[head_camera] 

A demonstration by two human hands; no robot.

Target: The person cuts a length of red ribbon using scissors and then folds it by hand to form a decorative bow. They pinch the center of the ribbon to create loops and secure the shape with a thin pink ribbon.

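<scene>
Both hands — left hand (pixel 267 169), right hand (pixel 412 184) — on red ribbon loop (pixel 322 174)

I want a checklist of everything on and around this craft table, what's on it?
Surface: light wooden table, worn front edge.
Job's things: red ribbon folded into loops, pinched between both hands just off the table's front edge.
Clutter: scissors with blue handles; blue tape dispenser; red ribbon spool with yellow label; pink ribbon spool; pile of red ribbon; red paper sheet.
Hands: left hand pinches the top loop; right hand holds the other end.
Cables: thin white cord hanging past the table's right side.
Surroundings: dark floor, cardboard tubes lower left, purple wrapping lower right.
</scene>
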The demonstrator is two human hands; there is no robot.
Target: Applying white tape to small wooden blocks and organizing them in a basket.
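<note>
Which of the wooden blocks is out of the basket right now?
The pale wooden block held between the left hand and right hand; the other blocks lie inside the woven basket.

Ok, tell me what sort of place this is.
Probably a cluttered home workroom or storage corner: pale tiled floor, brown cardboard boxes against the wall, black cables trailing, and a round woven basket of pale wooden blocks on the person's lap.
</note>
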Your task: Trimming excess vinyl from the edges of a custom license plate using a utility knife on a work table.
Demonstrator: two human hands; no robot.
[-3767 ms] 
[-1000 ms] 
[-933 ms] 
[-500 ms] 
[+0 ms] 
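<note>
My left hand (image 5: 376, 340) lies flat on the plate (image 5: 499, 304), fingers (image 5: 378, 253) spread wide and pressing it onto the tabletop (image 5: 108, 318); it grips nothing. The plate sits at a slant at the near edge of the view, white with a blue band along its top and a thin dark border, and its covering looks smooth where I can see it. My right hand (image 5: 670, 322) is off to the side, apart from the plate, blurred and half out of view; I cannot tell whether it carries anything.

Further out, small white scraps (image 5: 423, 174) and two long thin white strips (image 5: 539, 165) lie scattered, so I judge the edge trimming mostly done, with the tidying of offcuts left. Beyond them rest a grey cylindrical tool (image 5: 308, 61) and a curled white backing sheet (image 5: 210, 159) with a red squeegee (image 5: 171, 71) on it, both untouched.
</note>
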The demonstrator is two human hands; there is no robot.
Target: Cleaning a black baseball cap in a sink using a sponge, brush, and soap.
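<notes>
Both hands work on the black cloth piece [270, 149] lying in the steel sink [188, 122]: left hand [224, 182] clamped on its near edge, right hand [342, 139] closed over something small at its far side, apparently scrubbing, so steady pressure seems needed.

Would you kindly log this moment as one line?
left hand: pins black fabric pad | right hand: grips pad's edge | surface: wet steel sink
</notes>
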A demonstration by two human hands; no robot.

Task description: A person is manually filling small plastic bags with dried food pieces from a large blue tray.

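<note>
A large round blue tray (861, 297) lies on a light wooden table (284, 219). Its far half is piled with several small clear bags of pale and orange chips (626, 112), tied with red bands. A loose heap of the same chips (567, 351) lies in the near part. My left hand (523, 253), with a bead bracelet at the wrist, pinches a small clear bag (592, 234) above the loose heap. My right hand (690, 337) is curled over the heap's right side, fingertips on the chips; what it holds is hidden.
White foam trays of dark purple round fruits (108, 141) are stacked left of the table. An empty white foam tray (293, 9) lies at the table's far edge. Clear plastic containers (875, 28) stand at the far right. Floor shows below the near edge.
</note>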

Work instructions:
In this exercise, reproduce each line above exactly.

Output for this exercise:
[head_camera] 

A demonstration by two human hands; no robot.

Target: The person cuts a length of red ribbon using scissors and then folds it by hand to form a decorative bow. They pinch the center of the ribbon to create loops and secure the shape with a thin pink ribbon.

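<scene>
Both hands — left hand (pixel 267 169), right hand (pixel 412 184) — on red ribbon loop (pixel 322 174)

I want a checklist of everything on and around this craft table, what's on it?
Surface: light wooden table, worn front edge.
Job's things: red ribbon folded into loops, pinched between both hands just off the table's front edge.
Clutter: scissors with blue handles; blue tape dispenser; red ribbon spool with yellow label; pink ribbon spool; pile of red ribbon; red paper sheet.
Hands: left hand pinches the top loop; right hand holds the other end.
Cables: thin white cord hanging past the table's right side.
Surroundings: dark floor, cardboard tubes lower left, purple wrapping lower right.
</scene>
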The demonstrator is two human hands; there is no robot.
Target: Applying white tape to small wooden blocks and organizing them in a basket.
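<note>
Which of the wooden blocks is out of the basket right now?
The pale wooden block held between the left hand and right hand; the other blocks lie inside the woven basket.

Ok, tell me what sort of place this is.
Probably a cluttered home workroom or storage corner: pale tiled floor, brown cardboard boxes against the wall, black cables trailing, and a round woven basket of pale wooden blocks on the person's lap.
</note>
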Your task: Trimming excess vinyl from the edges of a custom license plate using a utility knife on a work table.
Demonstrator: two human hands; no robot.
[-3767 ms] 
[-1000 ms] 
[-933 ms] 
[-500 ms] 
[+0 ms] 
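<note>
My left hand (image 5: 376, 340) lies flat on the plate (image 5: 499, 304), fingers (image 5: 378, 253) spread wide and pressing it onto the tabletop (image 5: 108, 318); it grips nothing. The plate sits at a slant at the near edge of the view, white with a blue band along its top and a thin dark border, and its covering looks smooth where I can see it. My right hand (image 5: 670, 322) is off to the side, apart from the plate, blurred and half out of view; I cannot tell whether it carries anything.

Further out, small white scraps (image 5: 423, 174) and two long thin white strips (image 5: 539, 165) lie scattered, so I judge the edge trimming mostly done, with the tidying of offcuts left. Beyond them rest a grey cylindrical tool (image 5: 308, 61) and a curled white backing sheet (image 5: 210, 159) with a red squeegee (image 5: 171, 71) on it, both untouched.
</note>
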The demonstrator is two human hands; there is no robot.
Target: Cleaning a black baseball cap in a sink using a sponge, brush, and soap.
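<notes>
Both hands work on the black cloth piece [270, 149] lying in the steel sink [188, 122]: left hand [224, 182] clamped on its near edge, right hand [342, 139] closed over something small at its far side, apparently scrubbing, so steady pressure seems needed.

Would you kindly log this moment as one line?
left hand: pins black fabric pad | right hand: grips pad's edge | surface: wet steel sink
</notes>
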A demonstration by two human hands; no robot.

Task description: A person is manually filling small plastic bags with dried food pieces from a large blue tray.

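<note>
A large round blue tray (861, 297) lies on a light wooden table (284, 219). Its far half is piled with several small clear bags of pale and orange chips (626, 112), tied with red bands. A loose heap of the same chips (567, 351) lies in the near part. My left hand (523, 253), with a bead bracelet at the wrist, pinches a small clear bag (592, 234) above the loose heap. My right hand (690, 337) is curled over the heap's right side, fingertips on the chips; what it holds is hidden.
White foam trays of dark purple round fruits (108, 141) are stacked left of the table. An empty white foam tray (293, 9) lies at the table's far edge. Clear plastic containers (875, 28) stand at the far right. Floor shows below the near edge.
</note>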

This is the complete answer.